Una sociedad cada vez más individualizada
Vivimos en una época donde muchas dificultades tienden a convertirse en problemas individuales. El chico que tiene dificultades para relacionarse es «problemático». El que reacciona con violencia es «violento». El que se aísla es «raro». El que sufre acoso debe aprender a defenderse.
Pero detrás de esas etiquetas hay personas en formación.
La individualización de estos conflictos puede hacernos perder de vista que los comportamientos también están atravesados por el entorno familiar, las condiciones sociales, la exposición permanente a la violencia, las redes sociales, el aislamiento y la falta de espacios donde niños y adolescentes puedan ser escuchados.
La salud mental no puede aparecer solamente después de la crisis
Hablar de salud mental como política de Estado significa mucho más que atender a una persona cuando el problema ya explotó.
Significa prevenir, acompañar, escuchar y detectar tempranamente situaciones de angustia, aislamiento, violencia, bullying, consumo problemático o conflictos familiares. También significa contar con profesionales y equipos interdisciplinarios dentro y alrededor de las instituciones educativas, capaces de intervenir antes de que una situación se transforme en una tragedia.

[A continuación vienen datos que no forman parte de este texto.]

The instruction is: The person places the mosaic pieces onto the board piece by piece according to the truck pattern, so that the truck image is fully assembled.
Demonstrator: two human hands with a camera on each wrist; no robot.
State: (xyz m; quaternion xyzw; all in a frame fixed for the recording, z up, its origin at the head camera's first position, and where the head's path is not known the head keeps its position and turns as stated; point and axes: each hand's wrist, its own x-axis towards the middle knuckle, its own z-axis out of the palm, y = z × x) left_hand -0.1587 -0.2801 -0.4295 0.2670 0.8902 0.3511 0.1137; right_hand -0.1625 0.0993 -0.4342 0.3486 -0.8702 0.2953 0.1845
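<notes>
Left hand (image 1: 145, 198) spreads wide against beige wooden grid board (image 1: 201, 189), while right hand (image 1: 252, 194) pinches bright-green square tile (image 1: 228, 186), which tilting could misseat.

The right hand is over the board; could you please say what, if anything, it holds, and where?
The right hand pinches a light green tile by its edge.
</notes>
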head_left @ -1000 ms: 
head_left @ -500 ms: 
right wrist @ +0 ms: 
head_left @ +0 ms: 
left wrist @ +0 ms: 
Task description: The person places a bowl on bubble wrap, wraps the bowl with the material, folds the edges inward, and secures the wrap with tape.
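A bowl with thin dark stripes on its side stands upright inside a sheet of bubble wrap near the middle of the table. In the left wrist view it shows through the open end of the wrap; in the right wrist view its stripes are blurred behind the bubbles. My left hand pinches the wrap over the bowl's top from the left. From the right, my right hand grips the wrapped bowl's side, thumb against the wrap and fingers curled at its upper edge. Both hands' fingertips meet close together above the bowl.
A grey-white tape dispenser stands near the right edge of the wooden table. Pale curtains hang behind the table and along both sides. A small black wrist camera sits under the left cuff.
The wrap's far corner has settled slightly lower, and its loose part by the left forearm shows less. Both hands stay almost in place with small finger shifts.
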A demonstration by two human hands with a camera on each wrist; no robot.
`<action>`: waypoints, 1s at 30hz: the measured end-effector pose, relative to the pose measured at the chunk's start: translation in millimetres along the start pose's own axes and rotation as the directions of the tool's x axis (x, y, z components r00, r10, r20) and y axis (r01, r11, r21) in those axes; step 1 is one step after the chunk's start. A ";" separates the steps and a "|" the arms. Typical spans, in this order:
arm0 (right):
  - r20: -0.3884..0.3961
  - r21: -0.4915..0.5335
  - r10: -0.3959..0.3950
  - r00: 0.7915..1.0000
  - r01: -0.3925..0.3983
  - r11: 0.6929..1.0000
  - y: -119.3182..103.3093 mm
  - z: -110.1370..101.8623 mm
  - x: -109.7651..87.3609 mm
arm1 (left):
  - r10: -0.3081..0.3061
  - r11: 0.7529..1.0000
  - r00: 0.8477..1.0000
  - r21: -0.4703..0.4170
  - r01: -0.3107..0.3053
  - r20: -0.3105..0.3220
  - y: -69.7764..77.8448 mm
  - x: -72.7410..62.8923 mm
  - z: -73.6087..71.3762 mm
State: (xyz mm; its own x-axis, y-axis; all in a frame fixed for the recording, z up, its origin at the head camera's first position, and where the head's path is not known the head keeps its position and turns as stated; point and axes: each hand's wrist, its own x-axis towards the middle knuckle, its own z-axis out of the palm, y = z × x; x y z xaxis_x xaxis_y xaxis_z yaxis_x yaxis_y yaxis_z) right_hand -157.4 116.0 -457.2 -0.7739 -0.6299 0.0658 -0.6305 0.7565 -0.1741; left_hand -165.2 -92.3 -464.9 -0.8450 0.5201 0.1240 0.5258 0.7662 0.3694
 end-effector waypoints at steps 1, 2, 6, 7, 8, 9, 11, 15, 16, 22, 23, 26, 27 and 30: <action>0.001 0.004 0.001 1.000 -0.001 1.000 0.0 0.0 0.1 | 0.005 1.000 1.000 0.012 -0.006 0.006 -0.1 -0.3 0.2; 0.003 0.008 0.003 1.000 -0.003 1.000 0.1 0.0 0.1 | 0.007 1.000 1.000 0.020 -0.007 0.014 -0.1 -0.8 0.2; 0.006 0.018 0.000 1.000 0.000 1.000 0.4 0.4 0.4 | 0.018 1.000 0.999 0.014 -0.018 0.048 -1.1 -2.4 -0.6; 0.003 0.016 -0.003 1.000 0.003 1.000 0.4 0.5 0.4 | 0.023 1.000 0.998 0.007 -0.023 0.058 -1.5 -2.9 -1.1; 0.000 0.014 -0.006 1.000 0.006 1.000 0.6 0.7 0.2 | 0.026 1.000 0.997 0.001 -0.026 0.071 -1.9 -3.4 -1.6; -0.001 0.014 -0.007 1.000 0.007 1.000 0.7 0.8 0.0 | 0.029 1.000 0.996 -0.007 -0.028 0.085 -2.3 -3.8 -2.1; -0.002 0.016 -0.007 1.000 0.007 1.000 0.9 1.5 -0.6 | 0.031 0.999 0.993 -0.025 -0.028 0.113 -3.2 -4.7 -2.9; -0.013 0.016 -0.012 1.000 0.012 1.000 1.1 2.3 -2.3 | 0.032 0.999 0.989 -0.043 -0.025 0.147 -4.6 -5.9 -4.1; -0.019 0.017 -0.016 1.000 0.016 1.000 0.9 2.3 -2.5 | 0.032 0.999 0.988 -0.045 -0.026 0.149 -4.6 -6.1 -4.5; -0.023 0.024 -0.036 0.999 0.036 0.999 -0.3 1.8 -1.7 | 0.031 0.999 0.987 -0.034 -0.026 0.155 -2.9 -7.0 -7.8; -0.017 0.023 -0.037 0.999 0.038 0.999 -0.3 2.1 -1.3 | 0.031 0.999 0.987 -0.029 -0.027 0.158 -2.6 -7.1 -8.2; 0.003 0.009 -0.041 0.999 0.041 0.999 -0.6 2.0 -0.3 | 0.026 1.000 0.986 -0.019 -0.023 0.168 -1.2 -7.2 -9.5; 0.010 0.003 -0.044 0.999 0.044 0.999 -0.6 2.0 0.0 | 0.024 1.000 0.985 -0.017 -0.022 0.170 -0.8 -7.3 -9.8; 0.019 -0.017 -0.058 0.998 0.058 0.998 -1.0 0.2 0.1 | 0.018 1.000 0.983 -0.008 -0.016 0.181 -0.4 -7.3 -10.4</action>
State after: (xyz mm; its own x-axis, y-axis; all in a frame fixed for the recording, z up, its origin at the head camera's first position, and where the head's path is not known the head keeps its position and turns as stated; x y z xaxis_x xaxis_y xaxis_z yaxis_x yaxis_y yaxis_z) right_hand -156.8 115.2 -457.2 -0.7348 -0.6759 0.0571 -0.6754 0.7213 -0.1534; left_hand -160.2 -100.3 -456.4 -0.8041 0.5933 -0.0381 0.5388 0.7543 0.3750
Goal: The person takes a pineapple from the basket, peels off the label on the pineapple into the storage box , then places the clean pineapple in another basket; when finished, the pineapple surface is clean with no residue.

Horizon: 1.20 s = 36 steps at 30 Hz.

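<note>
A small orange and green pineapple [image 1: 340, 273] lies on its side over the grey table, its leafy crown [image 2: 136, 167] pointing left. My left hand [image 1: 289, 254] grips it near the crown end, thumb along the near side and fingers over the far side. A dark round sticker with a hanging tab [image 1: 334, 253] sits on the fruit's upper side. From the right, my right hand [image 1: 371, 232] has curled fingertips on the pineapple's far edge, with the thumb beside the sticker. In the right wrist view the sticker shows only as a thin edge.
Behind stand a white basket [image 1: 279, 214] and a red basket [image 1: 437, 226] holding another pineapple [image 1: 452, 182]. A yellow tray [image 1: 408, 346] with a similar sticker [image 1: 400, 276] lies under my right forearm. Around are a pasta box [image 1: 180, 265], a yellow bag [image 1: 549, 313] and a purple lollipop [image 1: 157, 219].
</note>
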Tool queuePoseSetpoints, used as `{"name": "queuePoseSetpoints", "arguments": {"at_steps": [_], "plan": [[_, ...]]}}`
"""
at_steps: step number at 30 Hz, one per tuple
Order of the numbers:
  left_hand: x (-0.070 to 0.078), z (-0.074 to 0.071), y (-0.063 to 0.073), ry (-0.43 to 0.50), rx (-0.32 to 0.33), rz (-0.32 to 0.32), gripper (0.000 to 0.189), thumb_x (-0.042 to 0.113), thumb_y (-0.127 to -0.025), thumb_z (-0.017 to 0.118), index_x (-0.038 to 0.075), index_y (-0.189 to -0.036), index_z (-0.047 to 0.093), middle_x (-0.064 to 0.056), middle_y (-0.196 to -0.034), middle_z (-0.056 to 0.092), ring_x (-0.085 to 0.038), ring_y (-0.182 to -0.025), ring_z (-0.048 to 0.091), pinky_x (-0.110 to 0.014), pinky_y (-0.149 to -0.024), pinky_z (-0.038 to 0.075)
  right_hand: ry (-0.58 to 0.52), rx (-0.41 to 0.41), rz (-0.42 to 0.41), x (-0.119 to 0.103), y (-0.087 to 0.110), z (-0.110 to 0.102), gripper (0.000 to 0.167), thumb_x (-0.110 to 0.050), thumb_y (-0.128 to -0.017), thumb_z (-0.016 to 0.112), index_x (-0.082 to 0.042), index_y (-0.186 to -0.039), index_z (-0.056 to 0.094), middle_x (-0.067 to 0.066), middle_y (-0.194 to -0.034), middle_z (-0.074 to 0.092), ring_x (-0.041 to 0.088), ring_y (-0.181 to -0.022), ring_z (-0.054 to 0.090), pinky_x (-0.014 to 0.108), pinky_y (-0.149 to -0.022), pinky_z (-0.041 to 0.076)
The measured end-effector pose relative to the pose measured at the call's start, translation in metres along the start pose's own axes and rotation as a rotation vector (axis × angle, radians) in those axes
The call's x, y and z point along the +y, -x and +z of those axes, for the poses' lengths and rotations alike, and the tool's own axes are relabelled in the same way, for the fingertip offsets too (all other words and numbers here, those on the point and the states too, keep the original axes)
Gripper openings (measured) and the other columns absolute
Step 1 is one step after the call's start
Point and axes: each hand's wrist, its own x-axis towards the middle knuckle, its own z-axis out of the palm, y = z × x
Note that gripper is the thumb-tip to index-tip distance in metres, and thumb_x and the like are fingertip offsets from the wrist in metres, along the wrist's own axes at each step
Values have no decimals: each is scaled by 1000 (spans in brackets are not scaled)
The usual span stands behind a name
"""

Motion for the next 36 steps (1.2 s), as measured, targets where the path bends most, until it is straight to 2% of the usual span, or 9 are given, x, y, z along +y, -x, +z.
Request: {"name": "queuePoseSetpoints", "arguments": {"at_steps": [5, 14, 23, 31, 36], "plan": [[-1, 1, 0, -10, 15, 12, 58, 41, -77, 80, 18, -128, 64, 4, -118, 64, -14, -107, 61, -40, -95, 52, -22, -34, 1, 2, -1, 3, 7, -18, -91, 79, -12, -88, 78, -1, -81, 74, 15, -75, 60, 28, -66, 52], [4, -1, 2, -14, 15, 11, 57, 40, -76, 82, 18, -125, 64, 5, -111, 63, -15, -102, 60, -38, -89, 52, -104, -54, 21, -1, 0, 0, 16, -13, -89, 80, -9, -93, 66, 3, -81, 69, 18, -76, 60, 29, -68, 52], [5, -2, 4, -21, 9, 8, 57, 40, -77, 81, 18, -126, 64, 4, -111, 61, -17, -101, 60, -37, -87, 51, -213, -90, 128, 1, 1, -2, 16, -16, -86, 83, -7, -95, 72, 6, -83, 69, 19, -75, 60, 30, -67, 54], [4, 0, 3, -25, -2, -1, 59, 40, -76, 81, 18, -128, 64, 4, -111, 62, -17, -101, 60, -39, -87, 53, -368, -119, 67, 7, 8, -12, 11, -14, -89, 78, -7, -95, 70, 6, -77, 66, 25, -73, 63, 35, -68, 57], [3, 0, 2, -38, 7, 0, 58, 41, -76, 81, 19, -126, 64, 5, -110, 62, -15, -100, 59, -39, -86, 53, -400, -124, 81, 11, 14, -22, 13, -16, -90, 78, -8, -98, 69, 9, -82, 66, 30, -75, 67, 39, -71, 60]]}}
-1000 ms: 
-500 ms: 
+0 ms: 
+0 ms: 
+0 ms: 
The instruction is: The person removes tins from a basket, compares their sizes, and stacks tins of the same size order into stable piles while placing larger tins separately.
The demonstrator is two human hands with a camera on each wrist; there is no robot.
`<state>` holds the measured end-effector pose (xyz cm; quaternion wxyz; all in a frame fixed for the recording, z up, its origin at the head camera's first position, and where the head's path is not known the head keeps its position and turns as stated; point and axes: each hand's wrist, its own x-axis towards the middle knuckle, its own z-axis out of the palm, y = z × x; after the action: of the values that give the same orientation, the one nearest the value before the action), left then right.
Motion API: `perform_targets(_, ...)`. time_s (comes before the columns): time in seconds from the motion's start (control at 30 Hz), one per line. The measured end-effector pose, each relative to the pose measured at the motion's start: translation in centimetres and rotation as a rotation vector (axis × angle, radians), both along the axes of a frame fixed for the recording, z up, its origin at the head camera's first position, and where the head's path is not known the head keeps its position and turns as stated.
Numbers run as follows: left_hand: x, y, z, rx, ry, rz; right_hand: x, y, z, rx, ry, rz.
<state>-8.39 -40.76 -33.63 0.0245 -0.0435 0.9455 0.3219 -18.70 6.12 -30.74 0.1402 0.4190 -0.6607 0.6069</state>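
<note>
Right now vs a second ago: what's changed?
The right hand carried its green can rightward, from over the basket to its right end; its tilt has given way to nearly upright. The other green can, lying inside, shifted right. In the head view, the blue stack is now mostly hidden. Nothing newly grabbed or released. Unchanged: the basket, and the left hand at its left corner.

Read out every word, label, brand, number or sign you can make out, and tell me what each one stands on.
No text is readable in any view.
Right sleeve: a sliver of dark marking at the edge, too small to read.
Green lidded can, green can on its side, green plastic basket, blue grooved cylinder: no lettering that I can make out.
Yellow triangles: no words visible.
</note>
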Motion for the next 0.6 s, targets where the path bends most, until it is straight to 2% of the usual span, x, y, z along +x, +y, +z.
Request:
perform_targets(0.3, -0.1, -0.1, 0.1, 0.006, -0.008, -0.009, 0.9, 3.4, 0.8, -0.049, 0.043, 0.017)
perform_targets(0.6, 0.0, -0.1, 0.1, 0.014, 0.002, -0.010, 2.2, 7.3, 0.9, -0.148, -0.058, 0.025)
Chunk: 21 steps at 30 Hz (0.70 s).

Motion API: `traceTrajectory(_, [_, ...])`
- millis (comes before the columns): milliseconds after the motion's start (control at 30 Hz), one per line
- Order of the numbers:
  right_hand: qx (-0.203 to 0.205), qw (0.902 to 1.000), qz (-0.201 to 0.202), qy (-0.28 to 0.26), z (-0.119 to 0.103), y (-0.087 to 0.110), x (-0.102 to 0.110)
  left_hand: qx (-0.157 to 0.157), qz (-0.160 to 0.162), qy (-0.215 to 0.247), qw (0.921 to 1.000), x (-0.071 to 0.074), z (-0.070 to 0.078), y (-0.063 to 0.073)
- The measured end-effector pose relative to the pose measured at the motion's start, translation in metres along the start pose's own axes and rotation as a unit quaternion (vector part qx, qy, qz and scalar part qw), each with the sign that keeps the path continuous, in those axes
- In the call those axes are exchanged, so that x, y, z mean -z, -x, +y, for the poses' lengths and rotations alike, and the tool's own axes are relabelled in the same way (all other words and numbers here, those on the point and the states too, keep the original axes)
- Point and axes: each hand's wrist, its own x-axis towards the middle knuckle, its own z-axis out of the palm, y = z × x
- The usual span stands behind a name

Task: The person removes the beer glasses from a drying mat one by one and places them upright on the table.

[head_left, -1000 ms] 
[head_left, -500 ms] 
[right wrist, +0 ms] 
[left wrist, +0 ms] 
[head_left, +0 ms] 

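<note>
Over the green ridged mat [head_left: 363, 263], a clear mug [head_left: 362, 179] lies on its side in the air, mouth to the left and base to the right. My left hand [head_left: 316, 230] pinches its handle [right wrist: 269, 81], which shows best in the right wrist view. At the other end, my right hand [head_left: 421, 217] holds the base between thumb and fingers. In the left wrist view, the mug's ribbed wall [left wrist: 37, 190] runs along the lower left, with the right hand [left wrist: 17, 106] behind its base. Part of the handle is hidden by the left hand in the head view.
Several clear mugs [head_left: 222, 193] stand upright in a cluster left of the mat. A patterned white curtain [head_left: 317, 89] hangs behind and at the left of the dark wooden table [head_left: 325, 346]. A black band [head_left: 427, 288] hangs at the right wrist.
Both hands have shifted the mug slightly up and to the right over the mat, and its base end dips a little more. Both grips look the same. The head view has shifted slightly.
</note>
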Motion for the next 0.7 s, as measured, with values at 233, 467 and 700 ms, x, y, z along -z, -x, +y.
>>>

Salta incluso avanzó institucionalmente en esa dirección: durante 2026 se debatió la incorporación de la educación socioemocional al sistema educativo provincial como eje transversal, con herramientas vinculadas a la convivencia, la empatía, la resolución pacífica de conflictos y el bienestar emocional.
El bullying no puede naturalizarse
Los datos mencionados en el informe vuelven especialmente preocupante el problema del acoso escolar. Pero incluso más allá de las cifras, hay algo que debería interpelarnos: ningún chico debería acostumbrarse a ser humillado, golpeado, excluido o perseguido para poder formar parte de un grupo.
Tampoco deberíamos esperar que la violencia alcance niveles extremos para tomarla en serio.
Una burla constante, una amenaza, el aislamiento deliberado o una agresión aparentemente «menor» pueden ser señales de un conflicto mucho más profundo.
Cuidar a los chicos es una responsabilidad colectiva
La escuela no puede resolver sola todos los problemas de la sociedad. Tampoco pueden hacerlo las familias, los equipos de salud o las fuerzas de seguridad por separado.
Hace falta una red.
Una política pública que permita que docentes puedan detectar señales de alarma, que las familias tengan dónde recurrir, que los estudiantes encuentren espacios seguros para hablar y que los equipos profesionales puedan intervenir con continuidad.
Porque la respuesta no debería comenzar cuando aparece un arma o cuando un adolescente termina internado después de una golpiza.
No se trata solamente de controlar la violencia
La seguridad dentro de las escuelas es indispensable. Pero construir escuelas seguras no significa solamente aumentar controles o sanciones.
También significa construir vínculos saludables.
Una sociedad que deja solos a sus niños y adolescentes frente a sus conflictos termina intentando resolver con castigos problemas que deberían haber sido abordados mucho antes desde la educación, la comunidad y la salud mental.
Estos dos episodios ocurridos en el norte salteño deberían funcionar como una señal de alarma. No para señalar y estigmatizar a una generación, sino para preguntarnos qué estamos haciendo como sociedad para que nuestros chicos tengan herramientas para manejar la frustración, pedir ayuda, reconocer el dolor del otro y resolver sus diferencias sin recurrir a la violencia.
La salud mental no puede ser una respuesta de emergencia. Tiene que ser una política de Estado sostenida, preventiva y accesible, porque cuidar la mente y los vínculos de nuestros chicos también es una forma de cuidar el futuro de toda la sociedad.